The Two Headlines that Tell the Entire Story of Trans Existence Right Now
(and the secret that will change the way you think about them both)
We were thirty miles west of Albuquerque when the semi-truck we’d been tailing since the state border started to lose speed, hissing to a slow stop behind a queue of cars that had just spent the better part of the afternoon passing us. Thanks primarily to a shared 300 mgs of gabapentin and the warm embrace of the Southwestern sun, the cats – Tug Boat and Submarine – didn’t even flinch when I hit the brakes, the 3 ton Airstream towing behind us shimmying only slightly as we settled to rest. My husband and I craned our necks as best we could, foreheads pressed against our windows, but it didn’t matter: the desert stretched out endless, unobstructed, and flat in every direction but the one we were headed, and there was just no way to see what was blocking our way forward.
When passable, Interstate 40 is the third largest motorist artery in the country, with 2,556 miles of road stretching across eight states: from California to North Carolina. After Albuquerque, it would snake through Amarillo, Little Rock, Memphis, and even Nashville. In the heart of Oklahoma City, the mighty I-40 balloons to more than ten lanes across. But here? The Road-Formerly-Known-As Route 66 hadn’t widened to more than two lanes since Barstow, meaning that any accident, any hiccup, any unusually large tumble weed, turned one of the busiest highways in the country into a parking lot.

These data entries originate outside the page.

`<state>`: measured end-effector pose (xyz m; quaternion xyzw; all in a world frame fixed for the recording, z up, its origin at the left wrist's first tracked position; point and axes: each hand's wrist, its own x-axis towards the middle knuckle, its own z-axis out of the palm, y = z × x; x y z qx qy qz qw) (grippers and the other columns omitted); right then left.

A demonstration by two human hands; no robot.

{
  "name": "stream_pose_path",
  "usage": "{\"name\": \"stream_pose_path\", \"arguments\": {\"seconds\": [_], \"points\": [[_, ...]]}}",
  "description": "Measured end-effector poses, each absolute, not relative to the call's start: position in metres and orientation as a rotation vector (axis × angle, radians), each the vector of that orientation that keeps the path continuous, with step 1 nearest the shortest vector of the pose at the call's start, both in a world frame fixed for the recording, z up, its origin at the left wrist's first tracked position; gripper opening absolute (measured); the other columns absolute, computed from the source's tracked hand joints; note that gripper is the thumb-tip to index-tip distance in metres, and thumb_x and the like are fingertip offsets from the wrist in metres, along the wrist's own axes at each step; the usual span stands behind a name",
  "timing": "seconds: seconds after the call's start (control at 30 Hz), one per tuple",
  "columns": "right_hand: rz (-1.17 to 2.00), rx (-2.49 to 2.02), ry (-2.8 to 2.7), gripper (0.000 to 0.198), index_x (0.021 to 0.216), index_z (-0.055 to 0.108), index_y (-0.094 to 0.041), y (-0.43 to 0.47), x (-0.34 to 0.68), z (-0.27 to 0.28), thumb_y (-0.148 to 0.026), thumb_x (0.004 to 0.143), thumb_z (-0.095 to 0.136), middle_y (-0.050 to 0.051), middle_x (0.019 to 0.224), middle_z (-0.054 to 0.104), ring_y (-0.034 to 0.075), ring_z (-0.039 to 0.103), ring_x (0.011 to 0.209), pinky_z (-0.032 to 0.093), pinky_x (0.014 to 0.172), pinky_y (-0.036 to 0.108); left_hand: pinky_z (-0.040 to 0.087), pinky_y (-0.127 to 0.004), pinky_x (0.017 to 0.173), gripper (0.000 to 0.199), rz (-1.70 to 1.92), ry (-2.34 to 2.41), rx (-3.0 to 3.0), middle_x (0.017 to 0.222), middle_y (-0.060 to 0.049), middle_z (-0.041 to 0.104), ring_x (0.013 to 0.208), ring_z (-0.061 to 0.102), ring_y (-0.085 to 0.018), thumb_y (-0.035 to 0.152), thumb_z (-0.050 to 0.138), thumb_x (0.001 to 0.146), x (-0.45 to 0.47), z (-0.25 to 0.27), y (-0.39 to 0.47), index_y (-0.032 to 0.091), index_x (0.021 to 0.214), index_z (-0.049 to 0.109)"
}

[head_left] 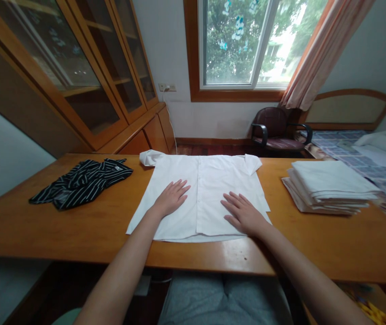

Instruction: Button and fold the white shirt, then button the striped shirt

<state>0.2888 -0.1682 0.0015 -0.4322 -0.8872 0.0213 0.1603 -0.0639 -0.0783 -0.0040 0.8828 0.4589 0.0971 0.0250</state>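
A white button-up shirt point(209, 180) lies spread front side up on the wooden table, its button line running down the middle and its hem toward me. The upper end reaches the table's far edge, and a sleeve sticks out at each top corner. My left hand point(172, 197) rests flat on the shirt left of the buttons, fingers spread. On the right half, lower down, my right hand point(243, 213) also lies flat with its fingers apart. Neither hand grips the cloth.
A crumpled black garment with white stripes point(83, 183) lies on the table point(112, 239) at left. At right stands a stack of folded white clothes point(328, 187). Beyond the table are a glass-door cabinet point(112, 67), an office chair point(277, 128) and a bed point(348, 144).
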Motion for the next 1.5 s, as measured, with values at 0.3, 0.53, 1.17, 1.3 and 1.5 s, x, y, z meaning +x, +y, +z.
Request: {"name": "stream_pose_path", "arguments": {"seconds": [0.3, 0.53, 1.17, 1.3, 1.5], "points": [[0.075, -1.256, -2.637, 0.058, 0.152, 0.037, -0.030, -0.186, 0.294, 0.004, -0.046, 0.098, 0.050, 0.008, 0.161, 0.029, 0.033, 0.025, 0.148, 0.025, 0.117, 0.060, 0.019, -0.048, 0.122, 0.049, 0.250, 1.423, 2.730, 0.160, 0.000, 0.033, 0.150, 0.024, -0.022, 0.047, 0.032, 0.102, -0.063, -0.001, -0.082, 0.032, 0.148, 0.042], [0.081, -1.303, -2.614, 0.058, 0.151, 0.038, -0.031, -0.204, 0.291, 0.006, -0.047, 0.096, 0.052, 0.007, 0.161, 0.030, 0.032, 0.027, 0.147, 0.025, 0.117, 0.056, 0.019, -0.049, 0.122, 0.049, 0.236, 1.397, 2.781, 0.160, -0.001, 0.032, 0.150, 0.022, -0.023, 0.046, 0.032, 0.102, -0.064, -0.002, -0.095, 0.033, 0.149, 0.040], [0.042, -1.569, -2.387, 0.052, 0.144, 0.049, -0.018, -0.108, 0.223, 0.002, -0.045, 0.099, 0.044, 0.010, 0.154, 0.042, 0.029, 0.035, 0.142, 0.025, 0.118, 0.046, 0.017, -0.048, 0.122, 0.049, 0.218, 1.414, 2.821, 0.161, 0.000, 0.029, 0.150, 0.021, -0.022, 0.044, 0.032, 0.103, -0.062, -0.001, -0.104, 0.034, 0.150, 0.036], [0.035, -1.586, -2.398, 0.052, 0.145, 0.049, -0.021, -0.113, 0.223, -0.002, -0.046, 0.099, 0.043, 0.009, 0.156, 0.039, 0.029, 0.030, 0.146, 0.022, 0.119, 0.047, 0.018, -0.048, 0.122, 0.049, 0.215, 1.413, 2.817, 0.161, 0.001, 0.029, 0.150, 0.021, -0.022, 0.045, 0.033, 0.103, -0.061, 0.001, -0.105, 0.034, 0.150, 0.036], [0.027, -1.577, -2.431, 0.054, 0.146, 0.047, -0.022, -0.129, 0.229, -0.001, -0.048, 0.100, 0.039, 0.008, 0.158, 0.037, 0.029, 0.028, 0.147, 0.021, 0.119, 0.048, 0.018, -0.050, 0.122, 0.049, 0.198, 1.429, 2.818, 0.162, 0.000, 0.028, 0.151, 0.020, -0.023, 0.044, 0.034, 0.103, -0.058, -0.001, -0.113, 0.034, 0.151, 0.035]]}}
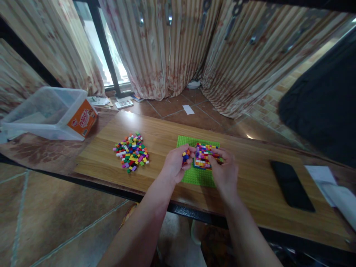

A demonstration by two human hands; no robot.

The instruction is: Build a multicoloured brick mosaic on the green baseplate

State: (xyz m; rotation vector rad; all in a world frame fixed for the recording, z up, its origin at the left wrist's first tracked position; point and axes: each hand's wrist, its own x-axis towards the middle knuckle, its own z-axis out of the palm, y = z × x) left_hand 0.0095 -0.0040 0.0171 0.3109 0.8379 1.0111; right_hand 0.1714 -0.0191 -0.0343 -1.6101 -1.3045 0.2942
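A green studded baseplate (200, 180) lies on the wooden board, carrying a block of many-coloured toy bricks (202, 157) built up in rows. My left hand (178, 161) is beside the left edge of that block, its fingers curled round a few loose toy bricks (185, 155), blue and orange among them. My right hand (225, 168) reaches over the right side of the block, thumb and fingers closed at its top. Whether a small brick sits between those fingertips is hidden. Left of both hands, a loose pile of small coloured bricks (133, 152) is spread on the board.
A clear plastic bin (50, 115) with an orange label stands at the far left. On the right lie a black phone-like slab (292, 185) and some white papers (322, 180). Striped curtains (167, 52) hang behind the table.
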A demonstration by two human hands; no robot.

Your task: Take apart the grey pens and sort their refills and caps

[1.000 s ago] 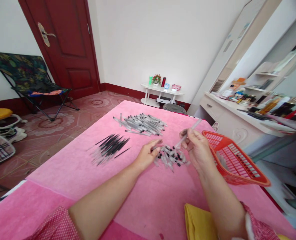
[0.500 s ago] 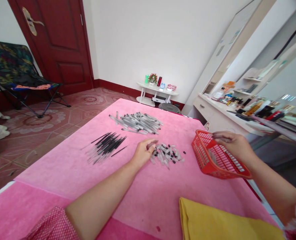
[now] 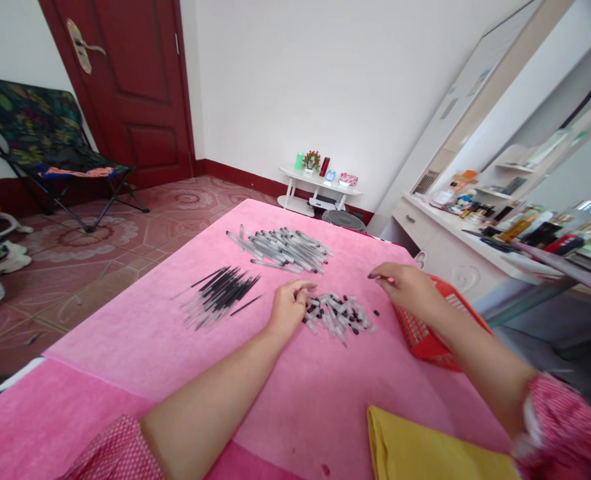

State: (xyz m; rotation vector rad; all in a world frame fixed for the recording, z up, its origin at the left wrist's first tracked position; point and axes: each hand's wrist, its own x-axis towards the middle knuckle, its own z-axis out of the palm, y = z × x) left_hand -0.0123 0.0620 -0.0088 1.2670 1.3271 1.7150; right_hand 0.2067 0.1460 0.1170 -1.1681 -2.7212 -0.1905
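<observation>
Beside the left edge of a pile of pen caps (image 3: 338,315), clear with black ends, my left hand (image 3: 289,305) rests on the pink cloth. Its fingers are loosely bent, with the thumb a little apart, and I see nothing held in it. My right hand (image 3: 405,288) hovers above and to the right of the caps, in front of the red plastic basket (image 3: 438,340), which it partly covers. Its fingers reach left, bent and slightly apart, with nothing visible in them. Dark pen refills (image 3: 222,293) lie left of my left hand. Clear pen barrels (image 3: 285,248) are heaped farther back.
The pink cloth (image 3: 185,380) covers the table. A folded yellow cloth (image 3: 425,447) lies at the near right edge. A cluttered white dresser (image 3: 455,230) stands to the right, a folding chair (image 3: 60,147) at the left, and a small white shelf (image 3: 320,179) against the wall.
My right hand has moved left, out from over the red basket toward the caps. My left hand has stayed beside the pile. The view has shifted slightly left.
</observation>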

A red F150 three cars ahead of us was the first to see the writing on the wall, and wasted no time swooping into the median that divided us from the I-40 West, kicking up a cloud of copper dust as he bounced across the dirt to the other side. It wasn’t long before a flurry of other vehicles joined him– a Subraru, a Prius, a Volkswagen– all approaching the severe dip of the highway’s DMZ with just a smidge more care than we’d seen from the truck. Unburdened by the need for patience, they left the rest of us in their rearview mirrors and sped back the way we’d come.

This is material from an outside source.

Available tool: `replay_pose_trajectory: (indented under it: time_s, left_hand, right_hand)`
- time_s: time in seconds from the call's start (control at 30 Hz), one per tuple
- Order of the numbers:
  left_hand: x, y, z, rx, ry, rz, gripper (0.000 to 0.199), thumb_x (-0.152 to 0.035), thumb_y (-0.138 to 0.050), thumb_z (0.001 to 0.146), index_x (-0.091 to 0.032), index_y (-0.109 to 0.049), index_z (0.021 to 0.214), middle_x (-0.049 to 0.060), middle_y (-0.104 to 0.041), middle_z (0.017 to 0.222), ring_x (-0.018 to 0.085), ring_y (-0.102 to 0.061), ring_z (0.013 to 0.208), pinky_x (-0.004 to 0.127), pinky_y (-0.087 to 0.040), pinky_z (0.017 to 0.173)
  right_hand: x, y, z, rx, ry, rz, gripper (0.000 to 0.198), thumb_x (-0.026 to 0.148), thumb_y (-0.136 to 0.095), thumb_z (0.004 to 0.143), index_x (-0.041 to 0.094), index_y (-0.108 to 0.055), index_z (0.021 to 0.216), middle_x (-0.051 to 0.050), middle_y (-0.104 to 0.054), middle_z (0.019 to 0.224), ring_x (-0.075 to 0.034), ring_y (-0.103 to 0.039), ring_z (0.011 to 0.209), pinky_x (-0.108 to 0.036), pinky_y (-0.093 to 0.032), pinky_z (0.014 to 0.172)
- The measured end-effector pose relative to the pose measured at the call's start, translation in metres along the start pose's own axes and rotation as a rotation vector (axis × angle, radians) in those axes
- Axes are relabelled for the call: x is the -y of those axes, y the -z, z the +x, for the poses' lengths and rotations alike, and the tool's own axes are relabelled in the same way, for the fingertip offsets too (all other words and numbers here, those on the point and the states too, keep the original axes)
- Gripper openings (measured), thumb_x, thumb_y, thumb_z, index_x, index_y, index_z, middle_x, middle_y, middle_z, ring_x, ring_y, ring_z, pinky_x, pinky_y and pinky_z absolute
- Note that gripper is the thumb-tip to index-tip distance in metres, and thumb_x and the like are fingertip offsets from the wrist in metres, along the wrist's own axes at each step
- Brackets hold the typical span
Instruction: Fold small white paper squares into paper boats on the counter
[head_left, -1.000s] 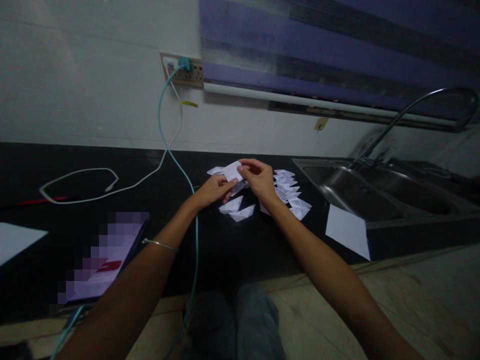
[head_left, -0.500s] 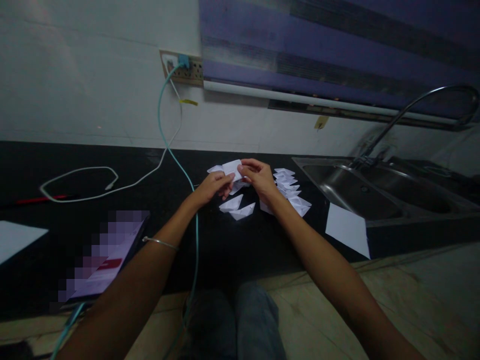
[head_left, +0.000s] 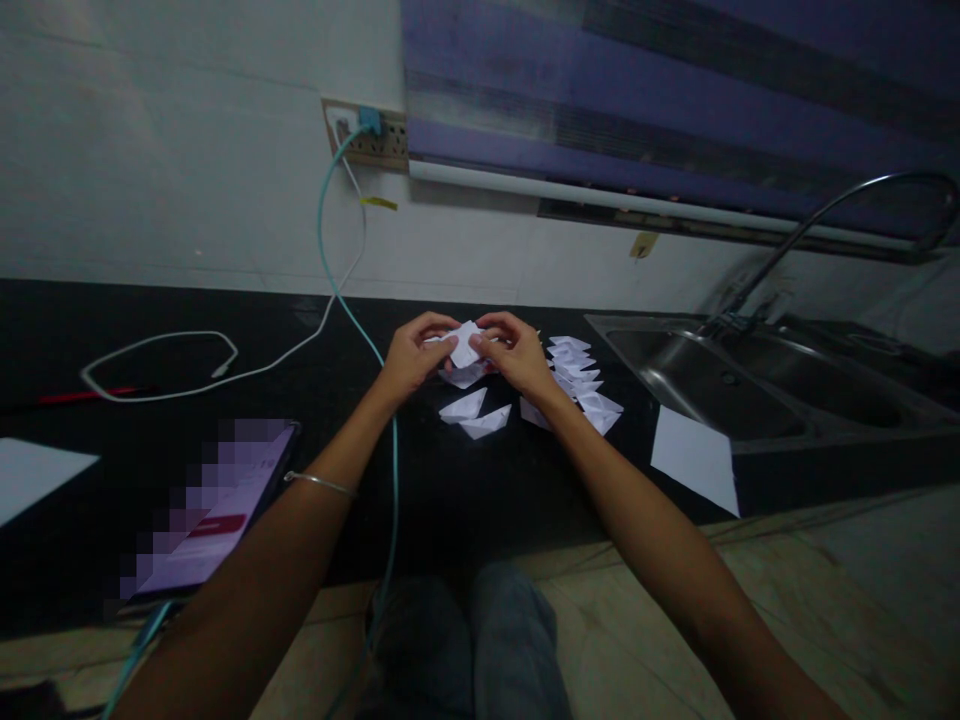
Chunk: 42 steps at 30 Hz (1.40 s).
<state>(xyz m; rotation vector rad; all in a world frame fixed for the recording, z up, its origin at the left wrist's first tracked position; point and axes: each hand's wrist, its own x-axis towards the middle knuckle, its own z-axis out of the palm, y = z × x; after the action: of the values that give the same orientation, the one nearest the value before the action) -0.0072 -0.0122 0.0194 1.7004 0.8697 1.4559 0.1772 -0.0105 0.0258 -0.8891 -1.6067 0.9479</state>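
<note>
Between my two hands is a small folded piece of white paper (head_left: 466, 343), raised a little over the black counter (head_left: 480, 500). My left hand (head_left: 415, 352) grips its left side with the thumb in front and fingers behind. On the other side my right hand (head_left: 517, 352) pinches it the same way. Two folded paper boats (head_left: 484, 422) lie on the counter just below my hands. More folded white paper partly shows behind and under the held piece. Several paper boats (head_left: 577, 375) lie in an overlapping row right of my right hand.
A white sheet (head_left: 697, 460) lies by the steel sink (head_left: 720, 380) on the right. At left are a tablet (head_left: 217, 520), another sheet (head_left: 37, 475) and a looped white cable (head_left: 150, 397). A teal cable (head_left: 395, 480) hangs from the wall socket (head_left: 375, 140) across the counter beside my left arm.
My left hand has shifted from in front of the folded paper to its left side, fingers now behind it. The paper has turned and looks more pointed. My right hand has barely moved.
</note>
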Motion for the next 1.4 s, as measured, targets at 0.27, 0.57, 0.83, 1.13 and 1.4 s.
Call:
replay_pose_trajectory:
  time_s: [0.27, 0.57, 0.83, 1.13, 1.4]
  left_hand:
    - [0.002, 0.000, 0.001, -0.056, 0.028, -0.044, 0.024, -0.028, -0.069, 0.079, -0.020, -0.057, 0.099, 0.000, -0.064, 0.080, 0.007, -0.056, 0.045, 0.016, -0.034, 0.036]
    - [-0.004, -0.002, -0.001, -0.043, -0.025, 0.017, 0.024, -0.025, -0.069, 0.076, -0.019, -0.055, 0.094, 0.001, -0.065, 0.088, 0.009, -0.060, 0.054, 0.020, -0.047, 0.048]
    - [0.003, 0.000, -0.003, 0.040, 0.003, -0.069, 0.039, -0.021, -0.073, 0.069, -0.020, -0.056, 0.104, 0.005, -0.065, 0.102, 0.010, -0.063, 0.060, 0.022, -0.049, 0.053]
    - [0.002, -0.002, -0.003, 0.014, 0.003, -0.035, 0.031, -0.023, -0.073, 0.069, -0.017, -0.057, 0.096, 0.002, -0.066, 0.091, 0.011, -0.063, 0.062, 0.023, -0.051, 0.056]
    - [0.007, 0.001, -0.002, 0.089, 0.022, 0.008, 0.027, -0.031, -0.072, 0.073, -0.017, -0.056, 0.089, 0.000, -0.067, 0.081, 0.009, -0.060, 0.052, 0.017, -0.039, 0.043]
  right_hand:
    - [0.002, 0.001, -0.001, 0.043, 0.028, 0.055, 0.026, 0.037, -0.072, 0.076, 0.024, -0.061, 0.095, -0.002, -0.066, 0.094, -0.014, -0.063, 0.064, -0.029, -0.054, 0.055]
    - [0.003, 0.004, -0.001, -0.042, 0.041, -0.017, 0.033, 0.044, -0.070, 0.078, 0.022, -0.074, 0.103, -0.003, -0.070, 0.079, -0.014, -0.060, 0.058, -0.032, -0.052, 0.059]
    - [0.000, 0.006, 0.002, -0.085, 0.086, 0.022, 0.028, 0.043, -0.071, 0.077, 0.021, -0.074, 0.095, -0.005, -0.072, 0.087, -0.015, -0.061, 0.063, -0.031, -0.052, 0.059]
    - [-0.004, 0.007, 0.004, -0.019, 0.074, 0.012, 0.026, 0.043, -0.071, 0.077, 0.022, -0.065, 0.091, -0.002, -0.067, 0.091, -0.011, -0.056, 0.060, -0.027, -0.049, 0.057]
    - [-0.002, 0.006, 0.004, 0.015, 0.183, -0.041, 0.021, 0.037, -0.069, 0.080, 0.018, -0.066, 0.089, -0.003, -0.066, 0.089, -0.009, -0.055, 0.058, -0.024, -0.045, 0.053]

My husband and I didn’t need to talk about it. The slope bridging the divide between westbound and eastbound was too severe for us. If we attempted to follow in the parade of U-turns, it’s likely that we would buckle in the divot, stranding us in a much worse position than we were now. I shifted from D to P, resigned.
Two emergency vehicles passed us on the shoulder, sirens screaming and then fading as quickly as they appeared. Red and blue lights flickered in the distance, blending with the shimmering heat of the desert horizon. A few truckers emerged from their cabs to perch on elevated doorframes while motorists in much stumpier vehicles scampered out as far to either side of the road as they dared, arms crossed and brows furrowed as they shouted limited updates back to the air conditioned passengers they left behind.
I stretched out fingers that, until this moment, had spent the last four hours clenched tightly around a steering wheel. Across eight of them are a collection of tattooed letters, much in the same way that some tough guy bikers or old school sailors have LOVE and HATE or HOLD FAST across their gnarled, hairy fists. I got mine during the height of the COVID-19 lockdown, when I was a public school teacher attempting to hold the attention of two hundred high school students a day through hour-long Zoom lectures about the literary influence of John Steinbeck. Fried, isolated, and drained from endless weeks of trying to connect with teenagers whose screens showed not much more than rows of identical ceiling fans and headboards, I’d walked into a tattoo shop on impulse and left with P-A-T-I-E-N-C-E stamped permanently onto my swollen (and largely hairless) knuckles.
Now, though the tattoo is never more than an arm’s length from my sightline, I only notice it when it feels like it’s mocking me– when trust and peace and calm are at their most distant and inaccessible.
–When I know I’m trapped.
And it wasn’t the standstill desert traffic that was making me feel that way now. No, It was a pair of headlines I’d read hours before, as we were packing up camp and the sun was beginning to crown over the Arizona mountains.
SCOTUS RULES AGAINST TRANS PEOPLE’S PASSPORT MARKERS
That was the first.
And then:
TRANS MAN HARASSED BY SECURITY AND KICKED OUT OF WOMEN’S BATHROOM IN ILLINOIS
I held both of them together in my head as I washed our dishes and made the bed. They stayed there still as I folded down our one shared table, as I rolled in our awning, as I hand-cranked the stabilizing legs of our trailer, tucking them back snug into her aluminum belly.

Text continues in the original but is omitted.